Joanne Leedom-Ackerman
Fiction Author/Journalist
Joanne Leedom Ackerman is a novelist, short story writer, and journalist. Her works of fiction include The Dark Path to the River and No Marble Angels. She has published fiction and essays in nine additional books, including Short Stories of the Civil Rights Movement and Remembering Arthur Miller. A former reporter for The Christian Science Monitor, she has published articles in magazines and newspapers. An emerita member of the board of directors of Human Rights Watch, Ms. Leedom-Ackerman has also served as chair of its Asia Advisory Committee. She is a Vice President of International PEN and was the International Secretary of International PEN and former chair of International PEN’s Writers in Prison Committee. She currently also serves on the board of directors of The PEN/Faulkner Foundation and Poets and Writers, International Crisis Group and the International Center for Journalists.
Annette Tapert
Nonfiction Author
Annette Tapert is the author or co-author of 11 books, including The Power of Style; The Power of Glamour: The Women Who Defined the Magic of Stardom; Slim: Memories of a Rich and Imperfect Life and Swifty: My Life and Good Times (co-author with Irving Lazar) and Brothers’ War: Civil War Letters to Their Loved Ones from the Blue and Gray (editor). She is also a long-time style, fashion, and beauty writer; her articles appeared in Architectural Digest, Town & Country, Harper’s Bazaar, and House Beautiful and numerous other journals.
John Oakes, Treasurer
Co-publisher, OR Books
Oakes is an editor and publisher, and co-founder of OR Books (www.orbooks.com) and the founder and director of the CUNY Publishing Institute (http://cpi.journalism.cuny.edu/). He started his career as a reporter for the Associated Press in New Orleans. Shortly thereafter, he joined Grove Press. In 1987, he co-founded an independent publishing company, Four Walls Eight Windows. He was publisher there from 1995 until its sale in 2004, when he became publisher of Thunder’s Mouth Press and co-publisher of Nation Books. He is the editor of the anthology In the Realms of the Unreal: Writings of the “Insane.”
Theresa Rebeck
Playwright/Writer for television shows
Theresa Rebeck co-wrote Omnium Gatherum (which was a finalist for the Pulitzer Prize for Drama in 2003), and many other plays, including The Scene, The Water’s Edge, Loose Knit, The Family of Mann and Spike Heels . She has written for the TV shows Dream On, Brooklyn Bridge, L.A. Law, American Dreamer, Maximum Bob, First Wave, and Third Watch. She has been a writer/producer for Canterbury’s Law, Smith, Law & Order: Criminal Intent and NYPD Blue. She was the head writer and one of the executive producers for the NBC musical series Smash. Her first novel Three Girls and Their Brother was published in 2008.
Roxanne Donovan
Founder/President, PR Firm
Roxanne is President of Great Ink, one of the country’s leading real estate-focused public relations firms, a business she founded in 1992. Her firm represents the full spectrum of the industry—commercial, residential, finance, legal, construction, design, advisory, information services, and trade organizations in New York and nationally. In addition to securing controlled, steady positive media coverage for her clients, she’s expert in crisis communications, and is a trusted branding advisor for companies, and marketing consultant for their assets.

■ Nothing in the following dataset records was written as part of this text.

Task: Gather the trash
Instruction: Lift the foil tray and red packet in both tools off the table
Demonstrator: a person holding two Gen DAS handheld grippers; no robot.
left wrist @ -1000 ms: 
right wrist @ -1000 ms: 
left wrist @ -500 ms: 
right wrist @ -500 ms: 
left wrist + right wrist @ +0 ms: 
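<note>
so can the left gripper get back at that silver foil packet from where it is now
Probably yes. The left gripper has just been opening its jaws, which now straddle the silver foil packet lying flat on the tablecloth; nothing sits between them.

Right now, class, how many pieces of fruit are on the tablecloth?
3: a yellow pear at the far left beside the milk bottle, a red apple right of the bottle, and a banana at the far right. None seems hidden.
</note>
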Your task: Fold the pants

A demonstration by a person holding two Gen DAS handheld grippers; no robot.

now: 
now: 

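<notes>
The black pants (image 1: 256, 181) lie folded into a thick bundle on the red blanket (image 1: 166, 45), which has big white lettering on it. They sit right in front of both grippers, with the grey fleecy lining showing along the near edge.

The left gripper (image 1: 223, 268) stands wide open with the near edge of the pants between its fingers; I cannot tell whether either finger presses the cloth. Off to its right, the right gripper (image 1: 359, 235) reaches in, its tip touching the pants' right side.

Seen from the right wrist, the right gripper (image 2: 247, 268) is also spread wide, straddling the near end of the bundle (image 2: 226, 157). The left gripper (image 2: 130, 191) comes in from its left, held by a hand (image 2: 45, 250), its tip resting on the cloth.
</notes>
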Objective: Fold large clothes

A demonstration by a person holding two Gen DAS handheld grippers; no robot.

Roxanne ran the real estate and economic development beat for the New York Daily News Business Section, and served as National Senior Editor for Commercial Property News. She spent three years as Editor of Real Estate Weekly learning about the business and the City by interviewing industry legends. Roxanne also reported and wrote for consumer magazines and daily newspapers, including the Syracuse Herald–Journal, SPIN, and Hamptons Magazine.
Prior to forming Great Ink, Roxanne served as Director of Corporate Communications for the Edward S. Gordon Company, Inc., the predecessor to Insignia/ESG and CBRE, the country’s largest commercial real estate concerns.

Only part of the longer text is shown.